Search is powered by SQLite FTS5 (full-text search). It indexes names, IPs, hostnames, serial numbers, descriptions, notes, and other key fields across all entity types.
Results show the entity type, name, and a highlighted snippet of the matching text. Click any result to jump directly to it.
Import / Export
Import (CSV)
- Navigate to Import in the sidebar
- Select the entity type (sites, servers, credentials, etc.)
- Upload a CSV file
- Preview the first 5 rows and map CSV columns to database fields
- Click Import — rows are inserted in a transaction (all or nothing on errors)

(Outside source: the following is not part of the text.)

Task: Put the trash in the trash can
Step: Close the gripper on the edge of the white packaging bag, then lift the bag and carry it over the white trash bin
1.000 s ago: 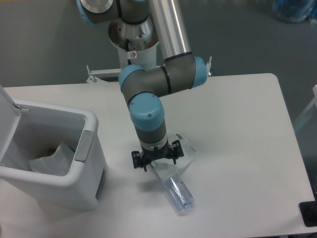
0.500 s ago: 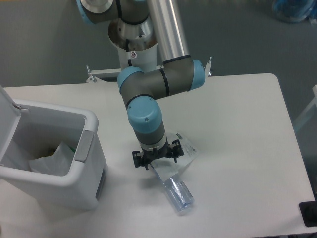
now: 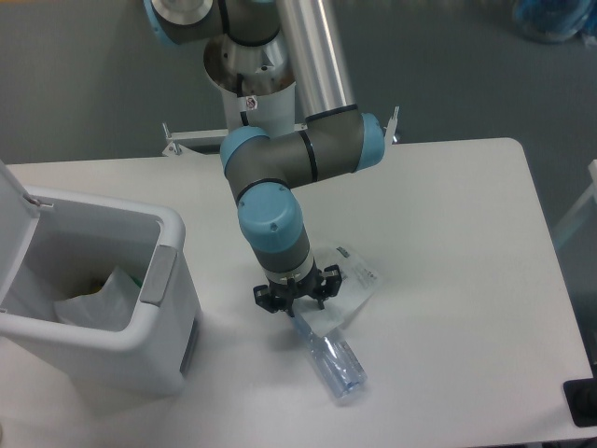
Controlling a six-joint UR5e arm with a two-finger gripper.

Maximum file size: 50MB. UTF-8 and Latin-1 encodings are supported.
Export (XLSX / CSV)
From any entity list page, you can export the data. Supported formats:
- XLSX — styled Excel workbook with formatted headers
- CSV — plain comma-separated values
Credential passwords are automatically masked as [ENCRYPTED] in exports — they are never included in plaintext.
Audit Log
The audit log records every action in InfraDocs:
- create / update / delete — all CRUD operations on any entity
- reveal_password — every time a credential secret is viewed
- import — bulk import operations with row counts
- link_create — asset relationship creation
Each entry includes: timestamp, username, user ID, action, resource type, resource ID, details (JSON), and IP address.
User Management
Admins can create, edit, and delete users from Settings.
Creating users
Set the username, display name, password, and role. New users can optionally be flagged to change their password on first login.
Changing passwords
Users can change their own password. Admins can reset any user's password. Minimum length: 8 characters.
Deactivating users
Set a user's account to inactive to revoke access without deleting them. Their audit history is preserved.
Environment Variables
| Variable | Required | Default | Description |
|---|---|---|---|
JWT_SECRET | Required | Dev fallback | Signs auth tokens. openssl rand -hex 32 |
ENCRYPTION_KEY | Required | Dev fallback | AES-256-GCM key for credentials. openssl rand -hex 32 |
CORS_ORIGINS | No | http://localhost:3000 | Comma-separated allowed origins |
PORT | No | 3001 | Backend API port |
DB_PATH | No | ./data/infra.db | SQLite database file path |
NODE_ENV | No | — | Set to production to enforce required secrets |
Roles & Permissions
| Permission | admin | engineer | auditor | readonly |
|---|---|---|---|---|
| View all assets | ✅ | ✅ | ✅ | ✅ |
| Create / edit assets | ✅ | ✅ | ❌ | ❌ |
| Delete assets | ✅ | ❌ | ❌ | ❌ |
| Reveal credentials | ✅ | ✅ | ❌ | ❌ |
| Import data | ✅ | ✅ | ❌ | ❌ |
| Export data | ✅ | ✅ | ✅ | ✅ |
| View audit log | ✅ | ❌ | ✅ | ❌ |
| Manage users | ✅ | ❌ | ❌ | ❌ |
Security
Encryption
- Credentials at rest — AES-256-GCM with random IV per secret. Format:
iv:authTag:ciphertext(hex-encoded) - Passwords — bcrypt hash (cost factor 10), never stored in plaintext
- Auth tokens — JWT (HS256), 24-hour expiry
Access control
- All API endpoints require authentication (Bearer JWT)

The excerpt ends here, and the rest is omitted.